The type definition of hresult.

5type
6	hresult = longint;

The identifier operatingsystem_result has to be declared. The data stored at that position are communicated to the operating system as return value.

 8var
 9	exitCode: hresult = 0; export name 'operatingsystem_result';
10
11implementation

Here comes to light what the system responsibilities are: It has to initialize (or should) initialize units, that means call every unit's initialization routines. For that the label FPC_INITIALIZEUNITS has to be defined.

13procedure initializeUnits; alias: 'FPC_INITIALIZEUNITS'; 
14begin
15end;

Also the label FPC_DO_EXIT has to be defined. Here, system unit programmers have the chance to finalize units.

17procedure doExit; alias: 'FPC_DO_EXIT';
18begin
19end;
20
21end.

Furthermore FPC will possibly complain the unit fpintres.pp were missing. So create a file fpintres.pas:

1unit FPIntRes;
2interface
3implementation
4end.

After doing so, you can compile your system unit with fpc -Us system.pas, or directly create an empty program and compile it to examine the impact on the binary's size. On a x86-64 Linux target the executable had a size of 2744 bytes. The big trade-off is no convenience. All functionality that can't be “implemented” by the compiler is gone. For example addr or ord still work, while sin or random are not available.

Light bulb  Note: Depending on what your program uses, there might other mandatory tasks, too.

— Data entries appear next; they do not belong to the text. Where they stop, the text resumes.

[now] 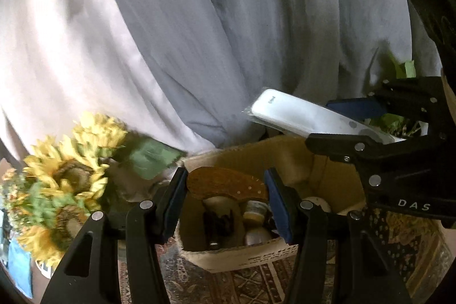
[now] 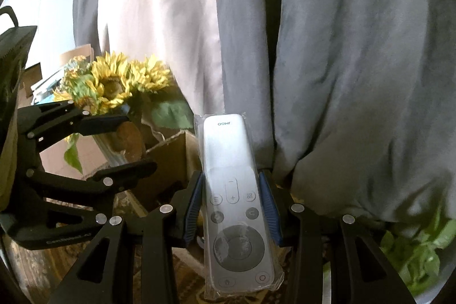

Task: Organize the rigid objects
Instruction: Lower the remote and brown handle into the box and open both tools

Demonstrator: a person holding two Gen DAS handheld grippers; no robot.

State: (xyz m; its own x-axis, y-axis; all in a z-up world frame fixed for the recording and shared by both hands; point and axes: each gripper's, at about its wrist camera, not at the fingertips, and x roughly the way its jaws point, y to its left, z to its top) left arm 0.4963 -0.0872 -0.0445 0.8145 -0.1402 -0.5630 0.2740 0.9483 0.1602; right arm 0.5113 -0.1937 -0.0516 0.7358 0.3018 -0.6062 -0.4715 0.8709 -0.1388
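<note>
**A:** Fingers first: what is each pair doing?

**B:** The right gripper [image 2: 233,207] pinches a white remote [image 2: 233,190] across its narrow sides, blue pads pressed against the edges around the button section. The left gripper [image 1: 226,207] has its fingers spread with nothing between them, hovering over the near part of a cardboard box [image 1: 287,158].

**A:** Where does the remote sit relative to that box?

**B:** In the left wrist view it is held in the air, above the box's far rim and tilted, its logo end pointing away from the right gripper. It isn't touching the cardboard as far as I can see.

**A:** How will it handle?

**B:** Stiff and probably light, so a side pinch should hold. It's sealed in a clear plastic sleeve [image 2: 199,121], though, and I'd expect that film to be slippery under the pads. The grip sits below the middle, so the long free end could swing if the squeeze eases. Holding it at the flat sides is the sensible choice.

**A:** What's beyond it?

**B:** Inside the box are a brown perforated piece [image 1: 225,181] and a couple of small jars [image 1: 256,212]. Sunflowers [image 1: 65,173] stand to the left, grey curtains [image 1: 228,33] hang behind, and a patterned rug [image 1: 256,284] lies underneath.

**A:** Anything you can't make out?

**B:** The box floor is mostly hidden by the left fingers, so I can't judge the free space. The dark item beside the jars is unidentifiable, and the sunflowers are blurred.
</note>
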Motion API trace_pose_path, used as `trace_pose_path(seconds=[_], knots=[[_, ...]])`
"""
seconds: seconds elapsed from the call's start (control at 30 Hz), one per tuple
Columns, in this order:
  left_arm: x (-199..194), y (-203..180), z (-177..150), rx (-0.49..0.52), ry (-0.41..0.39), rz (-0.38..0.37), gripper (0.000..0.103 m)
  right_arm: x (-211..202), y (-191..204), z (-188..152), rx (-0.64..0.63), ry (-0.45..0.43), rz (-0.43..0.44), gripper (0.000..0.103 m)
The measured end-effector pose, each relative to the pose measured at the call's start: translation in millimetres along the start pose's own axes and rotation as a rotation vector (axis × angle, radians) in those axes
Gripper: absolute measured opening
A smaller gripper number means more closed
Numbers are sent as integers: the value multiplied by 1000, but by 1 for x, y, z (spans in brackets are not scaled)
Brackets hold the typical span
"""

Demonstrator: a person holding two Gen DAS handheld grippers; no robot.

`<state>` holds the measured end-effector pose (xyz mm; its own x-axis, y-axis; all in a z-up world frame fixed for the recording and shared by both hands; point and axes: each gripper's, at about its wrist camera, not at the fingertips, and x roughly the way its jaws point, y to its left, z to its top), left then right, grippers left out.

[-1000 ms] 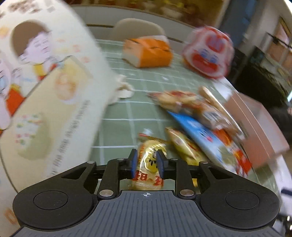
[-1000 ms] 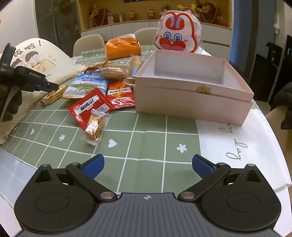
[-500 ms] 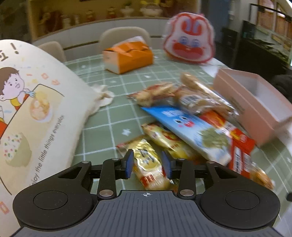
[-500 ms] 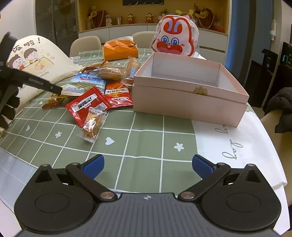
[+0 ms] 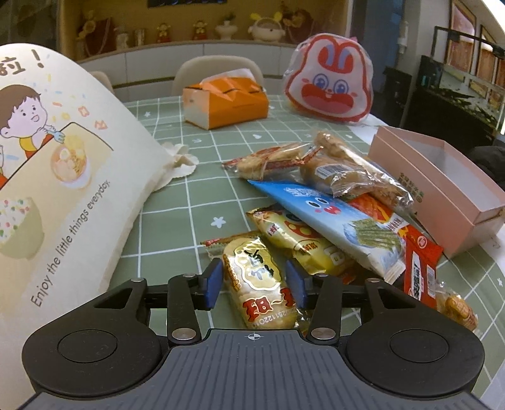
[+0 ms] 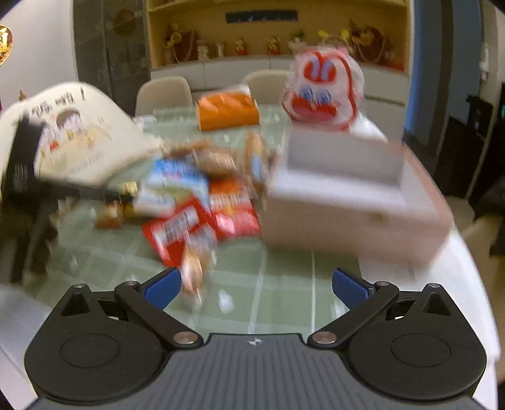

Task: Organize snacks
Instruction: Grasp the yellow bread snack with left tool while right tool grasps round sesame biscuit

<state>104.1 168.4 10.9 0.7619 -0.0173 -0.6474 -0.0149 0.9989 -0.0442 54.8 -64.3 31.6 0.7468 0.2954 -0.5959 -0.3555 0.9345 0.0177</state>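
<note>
A home dining room is shown. The surface [image 5: 202, 202] is covered with a green checked cloth. Soft chairs [image 5: 217, 67] are set at its far edge, toward 12 o'clock. Behind them, a wooden shelf [image 5: 202, 19] filled with little toy figures [image 5: 199, 30] is seen. An orange tissue box [image 5: 225, 102] is placed near the chairs.

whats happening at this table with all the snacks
A person with a gripper in each hand is sorting a pile of packaged snacks beside an open pink box. The left gripper has just been opening its jaws around a gold rice cracker packet lying on the green checked tablecloth; the pads no longer press it. The right gripper is wide open and empty above the table, its view blurred.
</note>
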Motion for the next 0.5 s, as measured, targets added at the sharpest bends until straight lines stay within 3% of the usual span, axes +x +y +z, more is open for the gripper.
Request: trace_pose_path(seconds=[0.07, 0.2, 0.27, 0.43, 0.5], knots=[[-1, 4, -1, 2, 6, -19, 51, 2, 9, 29, -17, -14, -3, 101], [-6, 15, -4, 9, 19, -65, 51, 26, 19, 103, 22, 32, 39, 88], [-8, 23, -8, -12, 12, -99, 51, 53, 23, 134, 44, 72, 41, 80], [-11, 29, -13, -37, 20, -143, 50, 148, 38, 178, 54, 174, -78, 52], [-13, 19, -17, 22, 17, -118, 50, 178, 40, 189, 113, 207, -21, 52]])
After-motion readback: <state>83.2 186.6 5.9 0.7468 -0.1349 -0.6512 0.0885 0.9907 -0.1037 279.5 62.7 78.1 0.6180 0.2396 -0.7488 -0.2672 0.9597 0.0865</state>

initialization and finalization of units

For those who are curious, how to implement FPC_INITIALIZEUNITS: FPC puts into every program's data section a INITFINAL table. Compiling a program with the -al flag will retain the assembler file. Examining it you will encounter something like:

33.section .data.n_INITFINAL
34        .balign 8
35.globl  INITFINAL
36        .type   INITFINAL,@object
37INITFINAL:
38        .quad   1,0
39        .quad   INIT$_$SOMEUNIT
40        .quad   FINALIZE$_$SOMEUNIT

For further investigations a look into an actual implementation helps: rtl/inc/system.inc.

Light bulb  Note: In general, implementing an “own” system unit is a stupid idea. There is “smartlinking” if size matters.

comparative remarks

Other compilers such as GPC or Delphi use similar constructs, but to varying extent, and the system unit is not necessarily named system.pp.